Sounds, shapes, speech and body movements convey emotion through one shared property

People communicate their emotions using their voice, face, and movement, as well as through abstract forms such as art, architecture, and music. The structure of these expressions is frequently intuitively related to their meaning: flowery curlicues are used in romantic poetry, while a spiky script is used in death metal band logos.

A Dartmouth study published in the Proceedings of the Royal Society B explain how this code is used across sounds, shapes, speech and human body movements, providing a strong multi-sensory signal that can be used to efficiently estimate an agent’s level of emotional arousal.

“Our study set out to better understand how we express and read emotional arousal, which is fundamental to our core emotional state. We wanted to see if there is a low-level mechanism that allows us to decode emotional arousal information from the movements and sounds that people and animals make,” says lead author Beau Sievers, a postdoctoral student of psychology at Harvard University, who was a graduate student in the department of psychological and brain sciences at Dartmouth at the time of the study.

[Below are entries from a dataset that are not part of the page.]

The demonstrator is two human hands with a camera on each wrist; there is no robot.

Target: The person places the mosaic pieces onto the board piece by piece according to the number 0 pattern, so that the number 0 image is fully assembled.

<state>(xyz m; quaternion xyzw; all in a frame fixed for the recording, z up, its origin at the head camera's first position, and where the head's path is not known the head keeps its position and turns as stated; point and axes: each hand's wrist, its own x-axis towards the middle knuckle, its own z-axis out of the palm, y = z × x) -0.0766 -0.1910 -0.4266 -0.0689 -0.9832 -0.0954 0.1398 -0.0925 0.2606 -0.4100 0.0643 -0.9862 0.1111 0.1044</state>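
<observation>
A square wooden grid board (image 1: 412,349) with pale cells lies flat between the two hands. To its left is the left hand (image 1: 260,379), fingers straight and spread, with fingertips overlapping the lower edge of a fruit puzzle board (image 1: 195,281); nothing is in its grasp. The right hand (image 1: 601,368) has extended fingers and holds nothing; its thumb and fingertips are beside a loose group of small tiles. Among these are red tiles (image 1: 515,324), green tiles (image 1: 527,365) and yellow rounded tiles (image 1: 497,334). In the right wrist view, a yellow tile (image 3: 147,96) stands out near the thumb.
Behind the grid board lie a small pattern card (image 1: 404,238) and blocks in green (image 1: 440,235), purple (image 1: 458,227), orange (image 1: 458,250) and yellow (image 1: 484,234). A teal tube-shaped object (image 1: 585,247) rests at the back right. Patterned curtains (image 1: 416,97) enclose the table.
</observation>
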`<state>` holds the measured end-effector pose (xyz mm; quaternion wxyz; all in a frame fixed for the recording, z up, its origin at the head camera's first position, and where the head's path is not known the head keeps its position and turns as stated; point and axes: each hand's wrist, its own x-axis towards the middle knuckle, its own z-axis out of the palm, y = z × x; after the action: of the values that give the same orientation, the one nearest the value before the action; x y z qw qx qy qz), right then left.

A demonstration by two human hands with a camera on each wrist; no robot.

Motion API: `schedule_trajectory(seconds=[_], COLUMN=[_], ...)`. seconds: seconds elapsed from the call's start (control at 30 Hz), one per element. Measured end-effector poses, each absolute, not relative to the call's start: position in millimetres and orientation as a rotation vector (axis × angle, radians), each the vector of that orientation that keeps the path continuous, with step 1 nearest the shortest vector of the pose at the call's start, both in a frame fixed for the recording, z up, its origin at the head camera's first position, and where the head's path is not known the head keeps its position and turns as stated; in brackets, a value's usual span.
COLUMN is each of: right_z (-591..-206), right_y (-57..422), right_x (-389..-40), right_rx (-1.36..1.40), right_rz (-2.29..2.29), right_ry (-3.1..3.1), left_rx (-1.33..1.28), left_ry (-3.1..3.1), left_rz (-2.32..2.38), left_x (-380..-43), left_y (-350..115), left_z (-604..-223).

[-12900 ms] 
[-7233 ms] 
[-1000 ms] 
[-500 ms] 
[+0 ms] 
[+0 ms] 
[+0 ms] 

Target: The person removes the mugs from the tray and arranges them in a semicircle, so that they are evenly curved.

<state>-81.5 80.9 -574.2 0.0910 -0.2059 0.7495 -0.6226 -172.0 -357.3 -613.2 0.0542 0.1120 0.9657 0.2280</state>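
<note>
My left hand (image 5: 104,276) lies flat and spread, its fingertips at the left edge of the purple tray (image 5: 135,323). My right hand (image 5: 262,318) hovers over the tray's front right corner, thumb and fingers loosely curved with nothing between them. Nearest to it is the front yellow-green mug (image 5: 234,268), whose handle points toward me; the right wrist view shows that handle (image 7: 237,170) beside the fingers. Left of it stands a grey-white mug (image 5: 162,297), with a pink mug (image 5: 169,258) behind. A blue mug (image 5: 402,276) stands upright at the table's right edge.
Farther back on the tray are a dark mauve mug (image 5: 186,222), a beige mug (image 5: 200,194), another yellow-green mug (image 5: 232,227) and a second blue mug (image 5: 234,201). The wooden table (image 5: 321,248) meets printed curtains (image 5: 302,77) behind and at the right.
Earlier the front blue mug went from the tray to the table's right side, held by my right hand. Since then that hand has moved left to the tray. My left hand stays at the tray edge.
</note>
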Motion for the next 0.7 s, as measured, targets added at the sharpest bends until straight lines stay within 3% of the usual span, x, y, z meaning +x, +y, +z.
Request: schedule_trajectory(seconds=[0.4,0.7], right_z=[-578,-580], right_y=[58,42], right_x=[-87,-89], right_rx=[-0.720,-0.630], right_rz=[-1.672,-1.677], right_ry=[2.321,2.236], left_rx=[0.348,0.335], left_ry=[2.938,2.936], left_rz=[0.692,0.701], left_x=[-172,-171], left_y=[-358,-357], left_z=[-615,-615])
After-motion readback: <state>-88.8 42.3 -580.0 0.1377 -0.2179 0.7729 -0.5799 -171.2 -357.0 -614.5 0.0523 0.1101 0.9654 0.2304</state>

The spectral centroid is a multi-sensory metric of spikyness. The findings explain why Zen gardens and brutalist architecture have extremely distinct emotional impacts, as well as why clouds and lullabies appear to go together despite the fact that one is seen and the other is heard: we match them based on the spectral centroid.

The researchers performed five mini-tests to see if the spectral centroid is utilized to convey and comprehend emotional arousal. Some of the experiments required people to make judgments about the emotional arousal of forms, sounds, and motions. The researchers investigated whether the stimulus’s spectral centroid might be utilized to predict participants’ emotional arousal judgments. Highlights from three of the mini-studies are as follows:

A pointy shape here represents anger, while a blobby shape represents sadness
Characteristic angry and sad drawings from study 3, after smoothing and corner detection. Corners are marked with red ‘+’ signs. Among the study’s participants, angry drawings had a mean of 23.3 corners, while sad drawings had a mean of 6.6 corners. The image is credited to Beau Sievers et al.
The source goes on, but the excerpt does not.